2.4.3. 3D perceptual spatial filtering

Based on the characteristics of noise points, a 3D “cylindrical” perceptual space was designed for the identification and filtering of noise points exhibiting large Z-axis spans and significant point clustering features, such as walls, inner and outer walls of feed troughs, etc. The size of the constructed perceptual space is determined based on the trade-off between computational speed and effectiveness. If the perceptual space is excessively large, the corresponding neighborhood search radius will also increase, resulting in slower computational speeds and the potential erroneous filtering of point clouds unaffected by noise. Conversely, selecting a space that is too small may lead to suboptimal filtering effects, making it challenging to remove noise adhering to the pig body point cloud. Specific parameter selections are detailed in the discussion section. The point cloud is loaded using the K-D Tree structure, traversing all points within the set S₂. Each point is considered as the center point for neighborhood radius search and perceptual spaces construction, as the PCL does not directly offer a cylindrical search method within the K-D Tree structure. A cylindrical space, denoted as σ, with a radius r of 10 mm and a height h of 200 mm is constructed by code to impose geometric constraints. Within the search radius r_s, all inner points P_i falling within the spatial constraint σ are counted. And the maximum and minimum Z values of these inner points are recorded to calculate the count parameter C and span parameter D. A threshold is then set for binary classification, where center points classified as noise are filtered out. The search radius r_s is computed based on the constructed radius r, and the search region is the circumscribed sphere of σ. By using a radius search, a greater number of points can be encompassed in the computation, the defined cylindrical space and constraint serve to amplify the span differences in the Z-direction of inner points. Furthermore, from a top-down perspective, a circular shape at the boundaries between the two types of points contains fewer shared adhesion regions, thereby mitigating potential severe disruptions to the edges of the pig body point clouds.

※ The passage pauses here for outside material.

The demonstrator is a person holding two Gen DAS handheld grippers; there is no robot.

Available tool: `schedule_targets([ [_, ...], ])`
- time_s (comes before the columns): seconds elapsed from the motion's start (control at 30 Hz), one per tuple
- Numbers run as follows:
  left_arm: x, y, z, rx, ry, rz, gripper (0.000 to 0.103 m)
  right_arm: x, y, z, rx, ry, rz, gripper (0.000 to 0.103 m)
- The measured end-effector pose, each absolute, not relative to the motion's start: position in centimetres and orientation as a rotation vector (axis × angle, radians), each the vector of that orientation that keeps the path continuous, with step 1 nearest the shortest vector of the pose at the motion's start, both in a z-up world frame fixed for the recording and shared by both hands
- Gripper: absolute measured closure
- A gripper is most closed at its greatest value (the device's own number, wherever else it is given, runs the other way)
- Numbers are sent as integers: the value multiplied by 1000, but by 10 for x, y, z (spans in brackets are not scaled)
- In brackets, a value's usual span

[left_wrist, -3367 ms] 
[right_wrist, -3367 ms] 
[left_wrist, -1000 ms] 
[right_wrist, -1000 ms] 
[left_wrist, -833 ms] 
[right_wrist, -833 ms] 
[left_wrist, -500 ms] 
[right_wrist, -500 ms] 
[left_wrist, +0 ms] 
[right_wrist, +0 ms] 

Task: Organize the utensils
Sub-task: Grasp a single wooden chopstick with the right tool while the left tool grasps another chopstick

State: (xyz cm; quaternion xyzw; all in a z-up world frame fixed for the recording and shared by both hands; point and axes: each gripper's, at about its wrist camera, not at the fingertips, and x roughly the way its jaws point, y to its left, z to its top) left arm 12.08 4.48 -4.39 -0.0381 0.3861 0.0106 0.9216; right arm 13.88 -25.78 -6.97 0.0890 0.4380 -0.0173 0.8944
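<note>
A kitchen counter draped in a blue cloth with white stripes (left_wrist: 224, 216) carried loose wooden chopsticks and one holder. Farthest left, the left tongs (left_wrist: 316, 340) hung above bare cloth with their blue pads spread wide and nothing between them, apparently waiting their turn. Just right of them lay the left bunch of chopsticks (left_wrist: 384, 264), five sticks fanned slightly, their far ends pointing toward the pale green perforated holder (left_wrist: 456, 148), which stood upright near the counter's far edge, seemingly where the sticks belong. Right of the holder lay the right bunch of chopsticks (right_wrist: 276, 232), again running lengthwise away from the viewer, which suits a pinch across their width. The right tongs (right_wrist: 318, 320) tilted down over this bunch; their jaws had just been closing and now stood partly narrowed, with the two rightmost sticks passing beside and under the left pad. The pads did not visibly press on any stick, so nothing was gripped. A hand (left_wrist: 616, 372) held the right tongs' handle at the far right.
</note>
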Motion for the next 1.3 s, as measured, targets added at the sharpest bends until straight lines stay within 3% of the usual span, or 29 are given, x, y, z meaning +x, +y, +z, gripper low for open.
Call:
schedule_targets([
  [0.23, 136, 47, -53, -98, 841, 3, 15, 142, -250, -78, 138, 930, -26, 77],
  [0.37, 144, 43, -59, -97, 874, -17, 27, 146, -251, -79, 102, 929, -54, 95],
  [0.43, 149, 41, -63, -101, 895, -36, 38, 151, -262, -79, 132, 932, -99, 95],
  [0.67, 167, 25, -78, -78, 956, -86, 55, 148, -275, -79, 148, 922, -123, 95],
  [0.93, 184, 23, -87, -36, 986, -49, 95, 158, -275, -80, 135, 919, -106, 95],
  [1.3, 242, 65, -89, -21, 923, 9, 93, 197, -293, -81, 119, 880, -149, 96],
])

Traversing each point in S₂ as construction center point (X_Central, Y_Central, Z_Central), search radius r_s and the mathematical set form of σ can be calculated by the following Equations (10) and (11), respectively:

(10) $$ r_s=\sqrt{(r)^2+(\frac{h}{2})^2} $$

(11) $$ \sigma =\bigcup_{P_{i} \in S_{2}}\left\{P_{i}\left(X_{i}, Y_{i}, Z_{i}\right) \left\lvert\, \begin{array}{c} \sqrt{(X_i-X_{Central})^2+(Y_i-Y_{Central})^2}\le r, \\ Z_{Central}-\frac{\mathrm{h}}{2}\le Z_i\le Z_{Central}+\frac{\mathrm{h}}{2} \end{array}\right.\right \} $$

where σ represents the neighborhood point set that within the geometric constraint. An indicator function I is defined such that the result is 1 when P_i within the set σ and 0 otherwise. The count parameter C is ultimately calculated, where C₀ in the equation represents the initial value of 0, and n denotes the number of points in the point cloud:

(12) $$ C=C_0+\sum_{i=1}^n I(P_i(X_i,Y_i,Z_i)\in \sigma ) $$

The span parameter D is calculated by Equation (13):

(13) $$ D=\max_{P_i(X_i,Y_i,Z_i)\in \sigma}Z_i-\min_{P_i(X_i,Y_i,Z_i)\in \sigma}Z_i $$

where i represents the index of inner points, $$ \max_{P_i(X_i,Y_i,Z_i)\in \sigma} $$Z_i represents the maximum Z value of the inner points, and $$ \min_{P_i(X_i,Y_i,Z_i)\in \sigma} $$Z_i represents the minimum Z value of the inner points.

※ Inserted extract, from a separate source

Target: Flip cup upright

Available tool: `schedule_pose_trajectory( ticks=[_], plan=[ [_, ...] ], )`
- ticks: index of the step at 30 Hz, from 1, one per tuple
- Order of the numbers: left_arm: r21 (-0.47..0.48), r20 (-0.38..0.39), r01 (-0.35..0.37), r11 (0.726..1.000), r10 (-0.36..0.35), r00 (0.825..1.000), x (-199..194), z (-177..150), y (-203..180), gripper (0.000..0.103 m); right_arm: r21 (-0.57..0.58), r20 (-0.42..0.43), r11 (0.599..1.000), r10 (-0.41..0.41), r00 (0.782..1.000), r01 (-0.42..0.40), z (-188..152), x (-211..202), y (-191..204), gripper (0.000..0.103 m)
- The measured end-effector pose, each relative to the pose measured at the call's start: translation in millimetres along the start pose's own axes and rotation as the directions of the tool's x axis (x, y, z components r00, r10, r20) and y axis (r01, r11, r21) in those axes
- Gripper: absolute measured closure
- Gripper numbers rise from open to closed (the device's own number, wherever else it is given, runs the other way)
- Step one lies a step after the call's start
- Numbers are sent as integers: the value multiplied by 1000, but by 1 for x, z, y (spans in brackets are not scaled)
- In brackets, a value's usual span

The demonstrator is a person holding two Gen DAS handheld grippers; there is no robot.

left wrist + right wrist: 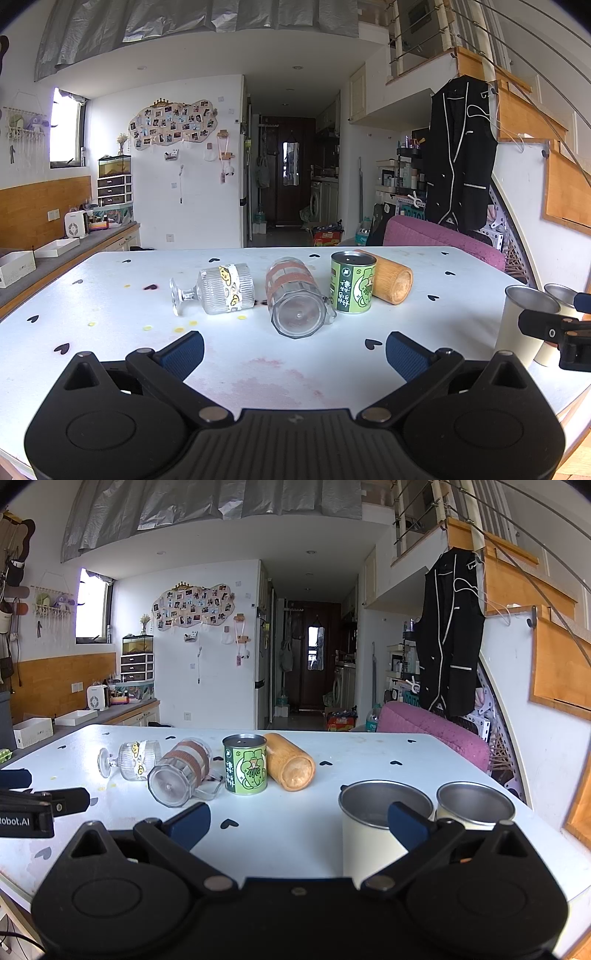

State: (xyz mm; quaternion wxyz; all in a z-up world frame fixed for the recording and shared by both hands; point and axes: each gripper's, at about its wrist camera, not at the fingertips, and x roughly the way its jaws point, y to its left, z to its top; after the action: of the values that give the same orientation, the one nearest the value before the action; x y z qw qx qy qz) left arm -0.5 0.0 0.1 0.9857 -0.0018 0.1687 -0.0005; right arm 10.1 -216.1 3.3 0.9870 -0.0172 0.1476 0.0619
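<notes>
On the white table lie three cups on their sides: a ribbed stemmed glass, a glass mug with a brown band, and a wooden cup. A green can stands upright between mug and wooden cup. Two white metal-lined cups stand upright at the right. My left gripper is open and empty, short of the mug. My right gripper is open and empty, its right finger in front of the nearer white cup.
A pink chair stands behind the table's far right edge. A counter with white boxes runs along the left. The right gripper's body shows at the right of the left wrist view; the left gripper's body shows at the left of the right wrist view.
</notes>
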Motion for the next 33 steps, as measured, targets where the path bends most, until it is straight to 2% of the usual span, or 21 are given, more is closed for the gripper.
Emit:
schedule_pose_trajectory(
  ticks=[33],
  plan=[
    [0,-2,0,1000,0,1000,0,0,0,0,-1,-7,1000,5,1000,-5,-2,1,2,0]
  ],
)
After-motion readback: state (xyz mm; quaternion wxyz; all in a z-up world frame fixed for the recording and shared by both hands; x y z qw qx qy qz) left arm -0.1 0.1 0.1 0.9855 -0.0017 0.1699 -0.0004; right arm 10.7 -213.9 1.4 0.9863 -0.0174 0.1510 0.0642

Figure 7 illustrates the construction principle of the cylindrical perceptual spaces and the method for determining inner points, which exhibits different characteristics between the pig body point cloud and the noise point cloud. When the blue cylinder σ₁ is constructed at a noise point, the inner points tend to cluster vertically, with the maximum span difference nearly equal to the height h, denoted as Δ_Z₁ in Figure 7. In contrast, for the green cylinder σ₂ constructed on a single layer of the pig body point cloud, the inner points are sparser with smaller Z differences, indicated as Δ_Z₂ in Figure 7. It is evident from the figure that Δ_Z₁ is significantly greater than Δ_Z₂, consequently, the count parameter C and span parameter D for σ₁ are both greater than those for σ₂. By combining C and D as filtering criteria, the removal of center points is executed when the inner points of σ satisfy C ≥ 50 and D ≥ 50 mm.

Figure 7

3D perceptual spaces construct method and different inner points characteristics of σ when constructed in noise or pig body points. (A) Observe the construction of 3D perceptual spaces from the top perspective; (B) Observe the construction of 3D perceptual spaces from the side perspective.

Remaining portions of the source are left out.